One of my biggest pet peeves when it comes to television is when some character who is supposed to be “nerdy” or “techy” says something like, “I’m going to use this algorithm to run this computer,” and then all the other characters go, “Speak English, please” or, “Huh? Can you say that in a language I understand?”

Painting the “geek” as some sort of unrelatable, algorithm-spitting superhuman has gotten old and tired. And not only is it old and tired — it’s incorrect. In their attempts to make these supposed tech geniuses unintelligible, Hollywood writers have failed to do their due diligence.

The most infamous example of television’s deeply misguided idea of what computers or science look like is the double keyboard scene from “NCIS” — when the team finds that someone is trying to hack into its system, two characters jump on the keyboard together. There is absolutely no way four hands can control a keyboard in tandem and still somehow manage to create high-level code.

Another comes from “CSI” — are you starting to see the trend between cop shows and terrible forensics? — when one character says, “I’ll create a GUI Interface using Visual Basic, see if I can track an IP address.” If you don’t know what GUI or Visual Basic are, don’t worry.
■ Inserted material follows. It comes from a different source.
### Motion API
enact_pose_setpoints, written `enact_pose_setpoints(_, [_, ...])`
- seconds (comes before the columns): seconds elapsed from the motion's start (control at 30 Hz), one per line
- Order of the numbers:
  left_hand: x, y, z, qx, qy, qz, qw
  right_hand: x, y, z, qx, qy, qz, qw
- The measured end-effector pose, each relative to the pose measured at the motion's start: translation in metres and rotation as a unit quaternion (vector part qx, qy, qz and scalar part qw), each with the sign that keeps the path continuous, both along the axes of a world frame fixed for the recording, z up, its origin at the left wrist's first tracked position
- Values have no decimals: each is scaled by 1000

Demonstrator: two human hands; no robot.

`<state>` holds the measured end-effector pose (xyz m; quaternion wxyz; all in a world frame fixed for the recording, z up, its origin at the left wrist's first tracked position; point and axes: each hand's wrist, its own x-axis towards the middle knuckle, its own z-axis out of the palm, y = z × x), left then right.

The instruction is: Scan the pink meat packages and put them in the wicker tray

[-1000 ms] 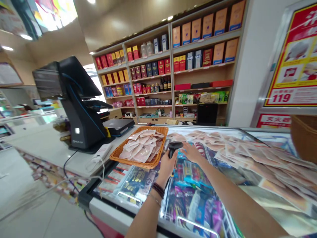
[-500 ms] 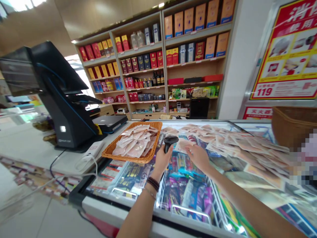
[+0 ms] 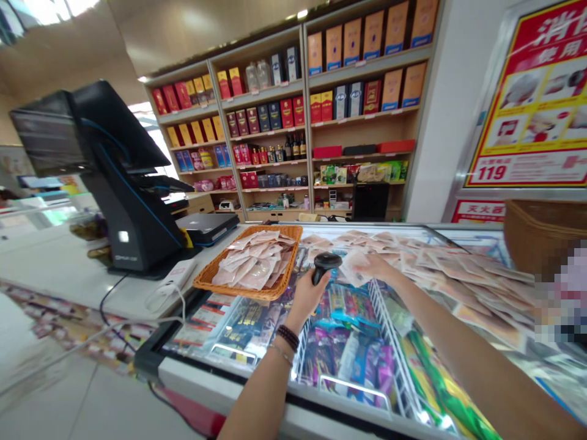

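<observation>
My left hand (image 3: 308, 297) is wrapped round the handle of a black barcode scanner (image 3: 327, 261), whose head points away from me over the freezer's glass top. To its right, my right hand (image 3: 376, 269) pinches a flat, pale plastic packet (image 3: 354, 266) close to the scanner head. Left of my hands, an orange wicker basket (image 3: 208, 287) carries a heap of similar pale packets (image 3: 257, 258). More of these packets (image 3: 463, 269) lie spread over the glass to the right, partly behind my right forearm.
Under the glass, the chest freezer (image 3: 220, 391) holds wire baskets of colourful packs (image 3: 348, 360). A black register (image 3: 132, 208), a scale (image 3: 206, 227) and a white box with cables (image 3: 177, 275) stand left. A brown basket (image 3: 541, 235) is at right; stocked shelves (image 3: 275, 128) line the back.
My right hand has moved a little up and right with the packet, which now hangs tilted. The scanner in my left hand has shifted slightly right.
</observation>
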<state>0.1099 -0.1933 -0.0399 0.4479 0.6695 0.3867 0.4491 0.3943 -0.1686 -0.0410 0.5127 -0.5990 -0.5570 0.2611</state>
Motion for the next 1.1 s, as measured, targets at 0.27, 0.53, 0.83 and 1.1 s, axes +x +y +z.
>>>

That’s basically like saying, “I’ll create a fingerprint identification software using iMovie, see if I can find a match.”

When it comes to science, television is usually either lazy about it or egregiously off the mark. I can’t speak so much for medical shows and how much they get biology, anatomy and dire life-or-death situations right or wrong, but while medical dramas are a staple of American television, they tend to devolve into sappy romances centered on the show’s two main protagonists.

So what can producers do to get American audiences interested in science? Sell the one thing they know that sells — sex. “Masters of Sex,” which follows the stories of the two scientists in the 1950s who studied and examined the science of human sexuality, premiered last month and was such a hit that it was just renewed for a second season Tuesday.

In the opening scenes, we see Dr. William Masters, played by a stoic Michael Sheen, deliver a speech in which he says, “I am a man of science,” a statement that is supposed to signal to us why he is so taciturn and blunt. In the interest of science, Masters sets out on a mission to watch people during sex to determine what makes the human body tick during intercourse and orgasm. In the interest of science and many bared breasts, America has tuned in.

I guess it comes as no surprise to any of us that the show about science that everyone loves either centers on sex or has Patrick Dempsey in it. Then again, you could argue that “Grey’s Anatomy” was all about sex as well.

Granted, there are some shows that get science right — apparently, “Bones” was reasonably accurate until the terrible love subplot overtook the series. Ironically, one of the best shows that explains and explores the world of modern tech is “The Good Wife,” a law drama.

But as for the dearth of realistic portrayals of science, can it be chalked up to laziness in writer’s rooms, a lack of interest from the American public or simply the difficulty of making science both realistic and interesting?

I have a hard time believing science is so fundamentally uninteresting that it takes a show like “Masters of Sex” or a pretty face to get people interested in the scientific process. Science isn’t so much uninteresting as it is inaccessible, but if we can make a high-school-chemistry-teacher-turned-meth-dealer accessible or a fantasy story of seven kingdoms, dragons and a game of thrones relatable, anything is possible.

After all, it isn’t science that frames the show: It’s the human story, and that’s what’s interesting. Come on, Hollywood, there’s gotta be something better than a show that’s essentially “Mad Men” with even more sex.

Lynn Yu is the arts columnist. Contact her at [email protected].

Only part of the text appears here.